## Action item
Each line below that contains "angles" should be counted. Give only the total.

## Dataset extract

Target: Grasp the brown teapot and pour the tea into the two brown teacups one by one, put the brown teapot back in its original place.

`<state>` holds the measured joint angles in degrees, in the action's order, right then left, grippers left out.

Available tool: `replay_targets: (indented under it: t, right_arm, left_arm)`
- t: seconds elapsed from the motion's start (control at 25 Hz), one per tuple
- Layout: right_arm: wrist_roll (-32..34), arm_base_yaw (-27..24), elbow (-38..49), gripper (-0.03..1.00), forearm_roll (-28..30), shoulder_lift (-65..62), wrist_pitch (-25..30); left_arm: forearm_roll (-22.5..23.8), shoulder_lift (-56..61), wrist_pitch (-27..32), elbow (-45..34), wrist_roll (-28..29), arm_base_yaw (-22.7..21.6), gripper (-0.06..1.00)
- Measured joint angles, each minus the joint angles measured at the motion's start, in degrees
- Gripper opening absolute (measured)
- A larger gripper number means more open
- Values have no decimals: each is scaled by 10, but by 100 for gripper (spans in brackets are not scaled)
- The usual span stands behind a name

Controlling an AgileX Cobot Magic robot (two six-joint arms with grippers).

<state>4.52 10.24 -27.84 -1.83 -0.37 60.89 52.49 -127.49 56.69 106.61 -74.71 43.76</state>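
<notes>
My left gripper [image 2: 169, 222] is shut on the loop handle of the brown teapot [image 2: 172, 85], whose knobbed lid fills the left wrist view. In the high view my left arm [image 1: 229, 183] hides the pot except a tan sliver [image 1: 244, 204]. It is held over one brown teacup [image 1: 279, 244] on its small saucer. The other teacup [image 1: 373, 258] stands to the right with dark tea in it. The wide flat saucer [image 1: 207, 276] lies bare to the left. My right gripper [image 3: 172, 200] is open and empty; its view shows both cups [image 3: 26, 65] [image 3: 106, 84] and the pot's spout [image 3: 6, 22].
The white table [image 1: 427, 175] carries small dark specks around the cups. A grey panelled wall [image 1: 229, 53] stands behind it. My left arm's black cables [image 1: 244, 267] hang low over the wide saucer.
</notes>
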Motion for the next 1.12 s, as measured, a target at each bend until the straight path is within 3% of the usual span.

## Reply to the task
2